Opportunities in Energy Data Science
The Promise of Big Data
The energy industry is awash in data. Information streams in from a dizzying array of sources – exploration, production, transportation and distribution – and businesses are struggling to organize it.
What’s more, these companies are juggling expensive technologies while fending off smaller error margins, cutthroat competition and tighter government regulations. Easy energy is a long-abandoned dream. Wherever they fall on the creation-to-consumption line, companies need all the assistance they can get.
Analyzed correctly, big data has the potential to help the industry:
- Discover new energy sources
- Save money on drilling and exploration
- Increase efficiency and productivity
- Predict and stop accidents before they happen
- Avoid power outages
- Gauge consumption patterns
- Match supply to demand
- Plan for better maintenance and repairs
And, of course, improve profit margins and long-term viability.
Exploration and Discovery
So you’ve got 2D, 3D, 4D seismic monitoring data points. Now you gotta make something of ’em.
First, of course, you need to determine where to look for new oil or gas fields. You may even notice potentially productive areas via seismic trace signatures right in your current fields.

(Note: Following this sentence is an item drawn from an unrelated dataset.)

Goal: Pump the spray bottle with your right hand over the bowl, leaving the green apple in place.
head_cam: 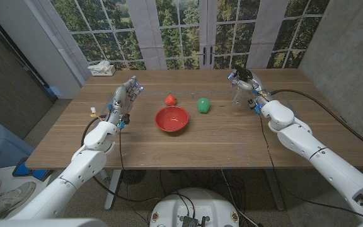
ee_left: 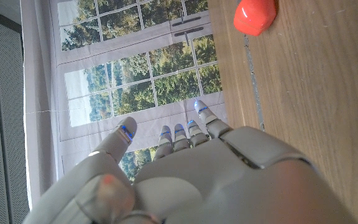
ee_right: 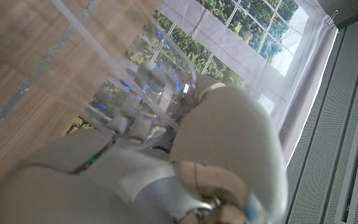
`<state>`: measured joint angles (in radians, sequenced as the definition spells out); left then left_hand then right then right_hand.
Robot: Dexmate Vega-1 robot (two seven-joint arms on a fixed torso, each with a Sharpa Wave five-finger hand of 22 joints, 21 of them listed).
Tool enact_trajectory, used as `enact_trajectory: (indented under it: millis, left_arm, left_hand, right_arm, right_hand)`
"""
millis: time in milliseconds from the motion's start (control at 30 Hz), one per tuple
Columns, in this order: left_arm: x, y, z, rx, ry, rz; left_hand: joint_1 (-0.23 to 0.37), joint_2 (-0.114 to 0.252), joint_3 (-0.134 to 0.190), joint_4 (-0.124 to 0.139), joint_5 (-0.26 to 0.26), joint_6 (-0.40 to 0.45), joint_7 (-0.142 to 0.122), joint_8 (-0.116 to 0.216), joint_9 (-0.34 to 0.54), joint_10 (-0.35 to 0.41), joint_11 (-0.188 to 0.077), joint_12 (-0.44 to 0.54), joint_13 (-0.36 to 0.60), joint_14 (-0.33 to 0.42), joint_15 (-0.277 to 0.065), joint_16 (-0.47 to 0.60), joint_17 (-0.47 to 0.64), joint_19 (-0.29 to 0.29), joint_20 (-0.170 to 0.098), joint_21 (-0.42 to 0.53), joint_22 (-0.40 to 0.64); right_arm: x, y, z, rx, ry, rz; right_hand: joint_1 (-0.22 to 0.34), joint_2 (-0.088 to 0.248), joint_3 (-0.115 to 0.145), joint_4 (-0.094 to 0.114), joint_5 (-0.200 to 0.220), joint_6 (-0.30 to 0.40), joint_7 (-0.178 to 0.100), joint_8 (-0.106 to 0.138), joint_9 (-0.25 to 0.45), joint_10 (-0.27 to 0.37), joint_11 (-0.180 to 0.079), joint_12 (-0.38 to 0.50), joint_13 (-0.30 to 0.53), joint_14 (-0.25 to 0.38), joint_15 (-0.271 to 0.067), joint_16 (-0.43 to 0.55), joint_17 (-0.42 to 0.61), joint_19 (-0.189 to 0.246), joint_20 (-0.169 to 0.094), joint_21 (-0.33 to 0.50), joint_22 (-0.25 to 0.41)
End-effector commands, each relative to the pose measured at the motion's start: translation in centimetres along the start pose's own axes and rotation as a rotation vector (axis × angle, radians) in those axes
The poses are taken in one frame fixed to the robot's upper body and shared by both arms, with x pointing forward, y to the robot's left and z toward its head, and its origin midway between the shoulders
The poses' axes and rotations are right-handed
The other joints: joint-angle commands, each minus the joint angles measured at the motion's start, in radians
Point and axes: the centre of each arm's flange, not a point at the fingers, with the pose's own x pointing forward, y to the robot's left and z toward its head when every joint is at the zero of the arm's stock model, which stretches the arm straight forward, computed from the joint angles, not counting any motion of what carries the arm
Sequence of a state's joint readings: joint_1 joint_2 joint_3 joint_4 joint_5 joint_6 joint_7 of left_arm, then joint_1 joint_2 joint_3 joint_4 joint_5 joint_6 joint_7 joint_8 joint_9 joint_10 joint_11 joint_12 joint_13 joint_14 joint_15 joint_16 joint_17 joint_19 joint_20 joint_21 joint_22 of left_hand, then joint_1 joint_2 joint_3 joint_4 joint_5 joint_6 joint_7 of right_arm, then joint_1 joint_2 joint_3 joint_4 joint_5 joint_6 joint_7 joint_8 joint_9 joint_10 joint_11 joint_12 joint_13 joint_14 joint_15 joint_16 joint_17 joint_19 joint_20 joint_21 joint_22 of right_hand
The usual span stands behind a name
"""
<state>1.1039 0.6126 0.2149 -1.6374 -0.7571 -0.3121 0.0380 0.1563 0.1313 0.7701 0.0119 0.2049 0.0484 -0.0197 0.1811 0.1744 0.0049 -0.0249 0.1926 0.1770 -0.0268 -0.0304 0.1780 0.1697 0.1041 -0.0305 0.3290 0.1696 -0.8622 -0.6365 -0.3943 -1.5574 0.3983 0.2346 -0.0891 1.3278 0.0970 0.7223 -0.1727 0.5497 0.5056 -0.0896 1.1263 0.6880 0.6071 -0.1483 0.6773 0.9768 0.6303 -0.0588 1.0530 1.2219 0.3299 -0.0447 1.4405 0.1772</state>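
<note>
My right hand [head_cam: 247,84] is raised over the table's far right part and grips a clear spray bottle [head_cam: 237,98], which hangs below the hand. Close up in the right wrist view, the transparent bottle [ee_right: 98,56] sits against the curled fingers of that hand [ee_right: 222,149]. The red bowl [head_cam: 171,118] stands at the table's middle, well to the left of the bottle. The green apple [head_cam: 203,104] lies between bowl and bottle, close to the bowl's far right side. My left hand [head_cam: 122,101] stays left of the bowl, its fingers [ee_left: 194,130] straight and apart, holding nothing.
A small red-orange object [head_cam: 170,99] [ee_left: 255,15] lies just behind the bowl. A white tissue box [head_cam: 101,68] sits at the far left corner of the wooden table [head_cam: 200,148]. A tiny item [head_cam: 93,112] lies near my left wrist. Windows stand behind the table.
</note>
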Motion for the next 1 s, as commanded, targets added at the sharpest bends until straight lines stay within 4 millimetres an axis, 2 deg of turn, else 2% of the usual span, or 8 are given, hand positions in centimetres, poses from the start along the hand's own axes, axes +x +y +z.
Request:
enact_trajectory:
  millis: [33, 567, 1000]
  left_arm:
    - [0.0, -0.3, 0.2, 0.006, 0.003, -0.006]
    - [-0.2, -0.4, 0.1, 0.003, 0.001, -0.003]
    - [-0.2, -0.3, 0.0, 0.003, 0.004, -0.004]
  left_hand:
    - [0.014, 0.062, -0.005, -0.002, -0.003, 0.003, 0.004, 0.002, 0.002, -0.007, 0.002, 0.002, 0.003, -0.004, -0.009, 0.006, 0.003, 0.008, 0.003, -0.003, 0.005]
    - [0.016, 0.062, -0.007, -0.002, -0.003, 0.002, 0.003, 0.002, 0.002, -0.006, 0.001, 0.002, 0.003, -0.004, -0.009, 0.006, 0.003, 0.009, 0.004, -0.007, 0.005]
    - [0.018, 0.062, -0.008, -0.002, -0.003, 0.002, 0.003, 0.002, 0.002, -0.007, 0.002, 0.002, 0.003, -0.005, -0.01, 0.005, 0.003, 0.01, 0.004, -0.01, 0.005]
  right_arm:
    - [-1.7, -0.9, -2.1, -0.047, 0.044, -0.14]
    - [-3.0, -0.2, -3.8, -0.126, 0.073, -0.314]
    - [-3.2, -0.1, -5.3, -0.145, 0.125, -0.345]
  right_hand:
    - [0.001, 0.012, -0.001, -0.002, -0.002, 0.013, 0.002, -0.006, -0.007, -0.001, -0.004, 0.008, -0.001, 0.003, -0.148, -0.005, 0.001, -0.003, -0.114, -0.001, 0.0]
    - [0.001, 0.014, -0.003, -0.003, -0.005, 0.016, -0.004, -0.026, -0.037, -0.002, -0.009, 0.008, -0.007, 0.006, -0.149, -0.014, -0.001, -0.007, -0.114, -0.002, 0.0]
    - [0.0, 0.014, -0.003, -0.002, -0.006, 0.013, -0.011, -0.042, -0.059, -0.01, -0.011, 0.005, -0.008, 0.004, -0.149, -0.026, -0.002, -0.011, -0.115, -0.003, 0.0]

Once you’ve made your discovery, you’ll need to assess the likelihood that it will be profitable. Multiple parallel processing platforms are now used to process the host of data variables that can affect the viability of drilling operations:
- Soil quality
- Geologic anomalies
- Production costs
- Weather-related factors
- Transport considerations
- And more
This analysis can help you estimate how much oil or gas is left to be extracted. It all comes down to data: a well’s historical production along with local drilling, weather and environmental data (e.g., ocean currents for offshore rigs). The result is a much clearer picture of what you have to work with.
Imagine an oilfield where every single piece of equipment was relaying a constant stream of data back to headquarters. Smart rigs would inform operators so they can maintain production flows. Sensors would alert workers about wells in need of repairs. Compressors would warn staff when they’re in danger of overloading.
Think it’s a bit sci-fi? Wrong. It’s already happening. Chevron calls it the “i-field,” BP the “Field of the Future,” and Royal Dutch Shell a “Smart Field.” Many simply call it the digital oilfield.
By combining sensor information (e.g., pressure, temperature, volume, shock and vibration data) with real-time data analytics and high-speed international communications, oil companies can every step of the production process – from initial extraction to daily maintenance.
The aim is to squeeze every last drop of black gold from their investment. Citing industry estimates, Chevron has suggested that it could generate 8% higher production rates and 6% higher recovery rates from a “fully optimized” digital oilfield.
That means a lot of money for a multi-billion dollar company, and it all comes down to data. And somebody has to work with that data.
As anyone who has lived through Deepwater Horizon, Exxon Valdez or Fukushima will tell you, failures can cost lives. The hope is that energy data science can help to stop disasters before they happen.
Sensors help companies monitor the life cycle of each component and catch problems early:
- Are pressure and temperature surging? Enact safety measures.
- Is drilling about to shatter a fragile environmental barrier? Shut it down.
- Will a key piece of equipment need new parts soon? Have them ready and waiting.
It also goes beyond sensors. Data can be harvested from weather forecasts, geologic surveys, maintenance reports, video feeds – you name it – to detect unusual patterns, identify red-light situations and create a clearer picture of risk.
- Are keywords like “leakage” or “vibration” clustering in a single area? Zero in on the problem.
- Have algorithms detected a security breach overseas? Locate the culprit.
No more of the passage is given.